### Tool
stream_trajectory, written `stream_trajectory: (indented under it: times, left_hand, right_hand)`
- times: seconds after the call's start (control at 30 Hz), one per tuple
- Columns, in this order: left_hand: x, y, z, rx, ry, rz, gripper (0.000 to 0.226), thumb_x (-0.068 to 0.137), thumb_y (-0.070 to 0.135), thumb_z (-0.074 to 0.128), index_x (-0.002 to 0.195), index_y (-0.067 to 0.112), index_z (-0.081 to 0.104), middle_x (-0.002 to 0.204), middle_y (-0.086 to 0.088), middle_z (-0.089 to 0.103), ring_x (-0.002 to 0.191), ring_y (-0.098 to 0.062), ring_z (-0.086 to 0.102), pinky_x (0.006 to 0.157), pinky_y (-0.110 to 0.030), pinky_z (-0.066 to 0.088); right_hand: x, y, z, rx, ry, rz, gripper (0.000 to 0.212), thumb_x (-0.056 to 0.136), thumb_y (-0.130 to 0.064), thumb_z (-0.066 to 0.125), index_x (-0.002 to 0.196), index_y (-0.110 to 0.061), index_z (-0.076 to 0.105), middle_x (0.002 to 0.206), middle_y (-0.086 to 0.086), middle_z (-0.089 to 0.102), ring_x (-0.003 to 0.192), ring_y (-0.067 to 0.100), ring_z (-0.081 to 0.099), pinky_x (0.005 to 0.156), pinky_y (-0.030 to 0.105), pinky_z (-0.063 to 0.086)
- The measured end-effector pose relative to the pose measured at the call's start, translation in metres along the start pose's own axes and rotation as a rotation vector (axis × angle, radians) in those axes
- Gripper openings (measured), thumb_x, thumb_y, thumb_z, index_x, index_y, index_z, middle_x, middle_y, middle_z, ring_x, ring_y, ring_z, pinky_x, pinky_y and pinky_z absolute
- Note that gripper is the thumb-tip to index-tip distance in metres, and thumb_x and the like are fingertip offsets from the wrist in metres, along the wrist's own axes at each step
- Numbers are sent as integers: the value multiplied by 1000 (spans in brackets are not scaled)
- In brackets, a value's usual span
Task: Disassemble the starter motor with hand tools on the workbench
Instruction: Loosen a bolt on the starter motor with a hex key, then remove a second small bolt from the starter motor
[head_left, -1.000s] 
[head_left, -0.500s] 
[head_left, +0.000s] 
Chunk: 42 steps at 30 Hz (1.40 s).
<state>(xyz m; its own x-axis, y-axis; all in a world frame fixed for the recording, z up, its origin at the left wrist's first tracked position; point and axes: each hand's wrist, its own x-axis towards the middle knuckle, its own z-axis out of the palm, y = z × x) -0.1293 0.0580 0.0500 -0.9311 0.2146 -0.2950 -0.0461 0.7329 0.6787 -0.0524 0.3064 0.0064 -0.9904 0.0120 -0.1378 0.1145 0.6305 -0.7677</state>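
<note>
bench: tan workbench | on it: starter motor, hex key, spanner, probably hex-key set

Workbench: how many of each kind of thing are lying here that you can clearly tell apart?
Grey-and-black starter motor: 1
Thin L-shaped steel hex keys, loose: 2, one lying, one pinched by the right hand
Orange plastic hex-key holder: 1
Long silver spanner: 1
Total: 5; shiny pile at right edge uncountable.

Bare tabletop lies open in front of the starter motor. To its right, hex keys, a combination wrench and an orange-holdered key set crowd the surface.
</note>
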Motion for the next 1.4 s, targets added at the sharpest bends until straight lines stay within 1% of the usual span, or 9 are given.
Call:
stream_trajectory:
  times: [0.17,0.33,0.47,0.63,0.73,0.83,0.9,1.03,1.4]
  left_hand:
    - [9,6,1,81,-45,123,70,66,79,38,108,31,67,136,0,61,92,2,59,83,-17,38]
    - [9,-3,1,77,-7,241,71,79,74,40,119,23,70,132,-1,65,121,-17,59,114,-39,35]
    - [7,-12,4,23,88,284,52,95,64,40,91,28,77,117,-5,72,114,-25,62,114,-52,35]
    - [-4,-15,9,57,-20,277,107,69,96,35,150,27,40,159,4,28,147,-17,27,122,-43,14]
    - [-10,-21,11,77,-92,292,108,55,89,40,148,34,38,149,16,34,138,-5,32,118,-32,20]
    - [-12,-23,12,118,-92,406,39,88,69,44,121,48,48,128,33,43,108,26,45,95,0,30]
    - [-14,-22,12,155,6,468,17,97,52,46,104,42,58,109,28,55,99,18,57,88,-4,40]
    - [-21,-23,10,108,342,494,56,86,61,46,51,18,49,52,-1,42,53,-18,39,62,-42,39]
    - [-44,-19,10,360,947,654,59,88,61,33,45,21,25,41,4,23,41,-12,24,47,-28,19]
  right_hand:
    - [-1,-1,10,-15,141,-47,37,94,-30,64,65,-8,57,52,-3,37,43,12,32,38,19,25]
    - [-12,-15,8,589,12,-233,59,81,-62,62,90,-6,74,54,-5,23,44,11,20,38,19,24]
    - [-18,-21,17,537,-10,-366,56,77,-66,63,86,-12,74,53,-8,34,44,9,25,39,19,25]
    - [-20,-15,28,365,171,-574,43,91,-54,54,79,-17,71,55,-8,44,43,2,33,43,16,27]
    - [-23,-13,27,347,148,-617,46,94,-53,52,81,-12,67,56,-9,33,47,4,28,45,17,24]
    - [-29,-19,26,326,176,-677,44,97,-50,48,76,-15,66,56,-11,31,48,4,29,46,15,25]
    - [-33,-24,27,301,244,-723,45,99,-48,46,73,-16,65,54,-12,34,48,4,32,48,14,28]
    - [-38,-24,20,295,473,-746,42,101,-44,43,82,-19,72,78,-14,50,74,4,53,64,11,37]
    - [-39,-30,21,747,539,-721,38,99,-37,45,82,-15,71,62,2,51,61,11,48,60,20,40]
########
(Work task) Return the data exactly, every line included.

(Task solution)
### Tool
stream_trajectory, written `stream_trajectory: (indented under it: times, left_hand, right_hand)`
- times: seconds after the call's start (control at 30 Hz), one per tuple
- Columns, in this order: left_hand: x, y, z, rx, ry, rz, gripper (0.000 to 0.226), thumb_x (-0.068 to 0.137), thumb_y (-0.070 to 0.135), thumb_z (-0.074 to 0.128), index_x (-0.002 to 0.195), index_y (-0.067 to 0.112), index_z (-0.081 to 0.104), middle_x (-0.002 to 0.204), middle_y (-0.086 to 0.088), middle_z (-0.089 to 0.103), ring_x (-0.002 to 0.191), ring_y (-0.098 to 0.062), ring_z (-0.086 to 0.102), pinky_x (0.006 to 0.157), pinky_y (-0.110 to 0.030), pinky_z (-0.066 to 0.088); right_hand: x, y, z, rx, ry, rz, gripper (0.000 to 0.212), thumb_x (-0.056 to 0.136), thumb_y (-0.130 to 0.064), thumb_z (-0.066 to 0.125), index_x (-0.002 to 0.196), index_y (-0.110 to 0.061), index_z (-0.076 to 0.105), middle_x (0.002 to 0.206), middle_y (-0.086 to 0.086), middle_z (-0.089 to 0.102), ring_x (-0.003 to 0.192), ring_y (-0.067 to 0.100), ring_z (-0.081 to 0.099), pinky_x (0.005 to 0.156), pinky_y (-0.030 to 0.105), pinky_z (-0.063 to 0.086)
- The measured end-effector pose relative to the pose measured at the call's start, translation in metres along the start pose's own axes and rotation as a rotation vector (axis × angle, radians) in those axes
- Gripper openings (measured), thumb_x, thumb_y, thumb_z, index_x, index_y, index_z, middle_x, middle_y, middle_z, ring_x, ring_y, ring_z, pinky_x, pinky_y and pinky_z absolute
- Note that gripper is the thumb-tip to index-tip distance in metres, and thumb_x and the like are fingertip offsets from the wrist in metres, along the wrist's own axes at each step
- Numbers are sent as integers: the value multiplied by 1000 (spans in brackets are not scaled)
- In brackets, a value's usual span
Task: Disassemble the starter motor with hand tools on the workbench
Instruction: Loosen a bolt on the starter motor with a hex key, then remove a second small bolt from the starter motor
[head_left, -1.000s] 
[head_left, -0.500s] 
[head_left, +0.000s] 
Chunk: 42 steps at 30 Hz (1.40 s).
<state>(xyz m; its own x-axis, y-axis; all in a world frame fixed for the recording, z up, its origin at the left wrist's first tracked position; point and axes: each hand's wrist, its own x-axis towards the middle knuckle, its own z-axis out of the palm, y = z × x) -0.1293 0.0580 0.0500 -0.9311 0.2146 -0.2950 -0.0461 0.7329 0.6787 -0.0524 0.3064 0.0064 -0.9904 0.0120 -0.1378 0.1145 0.6305 -0.7677</state>
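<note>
bench: tan workbench | on it: starter motor, hex key, spanner, probably hex-key set

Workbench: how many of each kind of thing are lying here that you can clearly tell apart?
Grey-and-black starter motor: 1
Thin L-shaped steel hex keys, loose: 2, one lying, one pinched by the right hand
Orange plastic hex-key holder: 1
Long silver spanner: 1
Total: 5; shiny pile at right edge uncountable.

Bare tabletop lies open in front of the starter motor. To its right, hex keys, a combination wrench and an orange-holdered key set crowd the surface.
</note>
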Motion for the next 1.4 s, targets added at the sharpest bends until straight lines stay within 1% of the usual span, or 9 are given.
Call:
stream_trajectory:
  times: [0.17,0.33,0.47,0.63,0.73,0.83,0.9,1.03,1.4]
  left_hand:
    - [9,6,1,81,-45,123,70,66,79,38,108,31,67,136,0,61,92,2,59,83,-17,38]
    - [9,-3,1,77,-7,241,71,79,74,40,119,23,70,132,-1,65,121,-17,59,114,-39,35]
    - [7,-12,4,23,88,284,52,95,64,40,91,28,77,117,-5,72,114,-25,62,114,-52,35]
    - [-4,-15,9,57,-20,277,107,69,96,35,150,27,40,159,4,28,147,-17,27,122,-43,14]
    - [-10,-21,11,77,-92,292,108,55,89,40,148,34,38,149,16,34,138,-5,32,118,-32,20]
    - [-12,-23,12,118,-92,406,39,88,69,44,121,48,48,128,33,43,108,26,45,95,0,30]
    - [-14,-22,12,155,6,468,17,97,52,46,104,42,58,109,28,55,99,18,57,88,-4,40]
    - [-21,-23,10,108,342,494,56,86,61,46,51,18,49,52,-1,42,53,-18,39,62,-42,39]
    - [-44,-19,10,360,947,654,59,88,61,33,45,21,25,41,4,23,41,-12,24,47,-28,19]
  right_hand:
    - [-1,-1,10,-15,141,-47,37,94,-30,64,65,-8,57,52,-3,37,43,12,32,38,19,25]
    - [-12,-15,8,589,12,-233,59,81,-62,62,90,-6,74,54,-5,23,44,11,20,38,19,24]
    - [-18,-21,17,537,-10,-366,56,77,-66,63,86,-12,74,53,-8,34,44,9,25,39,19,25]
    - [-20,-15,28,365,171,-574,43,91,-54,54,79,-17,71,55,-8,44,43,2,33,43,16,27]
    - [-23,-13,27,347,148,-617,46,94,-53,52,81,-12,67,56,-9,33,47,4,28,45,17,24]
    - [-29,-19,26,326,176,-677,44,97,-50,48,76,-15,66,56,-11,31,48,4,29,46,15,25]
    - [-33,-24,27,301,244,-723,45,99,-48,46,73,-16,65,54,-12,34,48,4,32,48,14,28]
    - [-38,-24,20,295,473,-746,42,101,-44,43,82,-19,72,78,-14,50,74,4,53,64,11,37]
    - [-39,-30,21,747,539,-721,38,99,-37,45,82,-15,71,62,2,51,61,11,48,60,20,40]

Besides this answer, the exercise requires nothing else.